(Your task): Transcribe every line below exactly; no image goes into the output.

(Data excerpt):
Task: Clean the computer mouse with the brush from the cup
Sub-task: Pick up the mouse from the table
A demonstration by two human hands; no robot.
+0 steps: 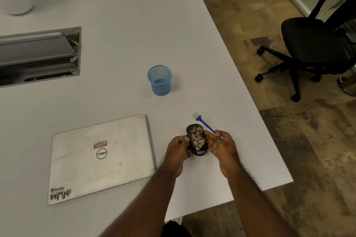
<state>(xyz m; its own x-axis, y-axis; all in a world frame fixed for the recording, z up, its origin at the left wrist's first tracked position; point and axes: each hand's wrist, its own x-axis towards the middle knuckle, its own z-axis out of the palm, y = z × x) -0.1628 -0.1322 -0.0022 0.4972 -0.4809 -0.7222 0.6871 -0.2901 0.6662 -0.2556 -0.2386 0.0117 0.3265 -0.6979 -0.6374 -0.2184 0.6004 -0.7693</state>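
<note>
A black computer mouse [196,139] speckled with tan crumbs is near the table's front right. My left hand [178,150] grips its left side. My right hand [221,144] touches the mouse's right side and pinches the handle of a small blue brush [203,121]. The brush's white bristles point away from me, past the far end of the mouse, and do not touch it. A blue mesh cup [159,80] stands upright and looks empty, farther back on the table.
A closed silver laptop [100,158] lies left of my hands. A cable hatch [38,56] is open in the white table [125,25] at the left. The table's right edge runs close to my right hand. A black office chair [316,44] stands on the floor to the right.
</note>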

(Exercise output):
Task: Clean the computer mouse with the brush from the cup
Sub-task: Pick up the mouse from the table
A demonstration by two human hands; no robot.
+0 steps: 
<state>(xyz m; its own x-axis, y-axis; all in a world frame fixed for the recording, z up, its origin at the left wrist's first tracked position; point and axes: each hand's wrist, its own x-axis towards the middle knuckle, its own z-axis out of the palm, y = z × x) -0.1628 -0.1322 -0.0022 0.4972 -0.4809 -0.7222 0.6871 -0.2901 0.6662 -0.2556 -0.2386 0.0117 0.3265 -0.6979 -0.6374 -0.2184 0.6004 -0.7693</state>
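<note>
A black computer mouse [196,139] speckled with tan crumbs is near the table's front right. My left hand [178,150] grips its left side. My right hand [221,144] touches the mouse's right side and pinches the handle of a small blue brush [203,121]. The brush's white bristles point away from me, past the far end of the mouse, and do not touch it. A blue mesh cup [159,80] stands upright and looks empty, farther back on the table.
A closed silver laptop [100,158] lies left of my hands. A cable hatch [38,56] is open in the white table [125,25] at the left. The table's right edge runs close to my right hand. A black office chair [316,44] stands on the floor to the right.
</note>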

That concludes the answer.